Habría que instalarse en la época precisa, cuando en una ciudad como Madrid la vida nocturna era limitada a los cafés, algún casino y los que llamaban lugares de perdición, antros sumamente aburridos. Pero el mal revolotea por todas partes y aunque no se habían descubierto los "alunizajes", ni los atracos y robos con gran violencia, el madrileño procuraba protegerse lo mejor posible.
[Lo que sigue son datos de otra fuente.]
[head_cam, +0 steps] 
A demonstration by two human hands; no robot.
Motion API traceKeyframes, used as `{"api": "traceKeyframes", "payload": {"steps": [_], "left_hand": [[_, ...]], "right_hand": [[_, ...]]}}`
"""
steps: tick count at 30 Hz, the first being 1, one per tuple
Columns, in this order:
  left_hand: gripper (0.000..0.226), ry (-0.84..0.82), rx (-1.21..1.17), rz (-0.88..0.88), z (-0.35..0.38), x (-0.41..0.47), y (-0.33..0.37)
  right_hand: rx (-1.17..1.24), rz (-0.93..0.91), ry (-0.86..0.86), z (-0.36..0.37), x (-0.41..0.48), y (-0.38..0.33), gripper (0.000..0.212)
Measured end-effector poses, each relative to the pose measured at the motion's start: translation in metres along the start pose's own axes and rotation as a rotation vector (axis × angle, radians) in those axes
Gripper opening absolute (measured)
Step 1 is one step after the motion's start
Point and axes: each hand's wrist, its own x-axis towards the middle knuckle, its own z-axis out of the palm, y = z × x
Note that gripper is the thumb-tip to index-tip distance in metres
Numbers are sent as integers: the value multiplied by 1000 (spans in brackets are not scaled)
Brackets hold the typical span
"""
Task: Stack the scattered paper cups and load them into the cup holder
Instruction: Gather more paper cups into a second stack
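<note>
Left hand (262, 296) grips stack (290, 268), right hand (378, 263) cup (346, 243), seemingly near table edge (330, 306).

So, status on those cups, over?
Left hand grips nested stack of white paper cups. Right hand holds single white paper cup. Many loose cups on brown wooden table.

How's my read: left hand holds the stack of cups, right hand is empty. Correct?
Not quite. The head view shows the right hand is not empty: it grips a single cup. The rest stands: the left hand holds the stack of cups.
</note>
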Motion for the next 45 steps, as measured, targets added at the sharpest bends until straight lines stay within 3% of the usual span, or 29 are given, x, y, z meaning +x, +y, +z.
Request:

Y asegurarse el socorro, en caso de urgencia, pues un sereno bien instruido lo mismo avisaba al médico, a la comadrona -con la que era capaz de compartir los primeros cuidados a la parturienta- o al señor cura para llevar los últimos óleos al pecador en situación terminal.

Además, cantaban las horas e informaban sobre el tiempo: "Las doce y media y sereno... Las cuatro y lloviendo". Les recuerdo con el pintoresco uniforme: un blusón o delantal gris, capote en invierno y lo que les confería la autoridad viática: la gorra de plato. En algún lugar leí o escuché que dispusieron de uniforme de gala, quizá para las ocasiones en que moría un rey o nacía una infanta, cosa esta hoy bastante frecuente. También estaban autorizados a portar el revólver reglamentario del Ejército, aunque jamás lo vi en manos de los varios a quienes traté por razones de vecindad. Se manejaban divinamente con el chuzo, que el robusto brazo asturiano o gallego manejaba con energía y discreción. En noches oscuras se distinguía el farol que formaba parte de su equipo y que, cuando era llamado, agitaba en señal de auxilio.

Hasta los años cincuenta no era frecuente la iluminación automática de las escaleras, y el sereno proporcionaba unas cerillas especiales, de largo palo, capaces de alumbrar al vecino hasta el último piso. En su cintura tintineaban las llaves de todos o casi todos los pisos de su jurisdicción. Sabía quién entraba y salía, qué forasteros llegaban a la ciudad con las alforjas llenas de ilusiones; una aguda experiencia nocturna les avisaban de la catadura del malhechor. Eran sumamente útiles pero, la verdad, hoy es imposible imaginarles impidiendo el botellón en Malasaña.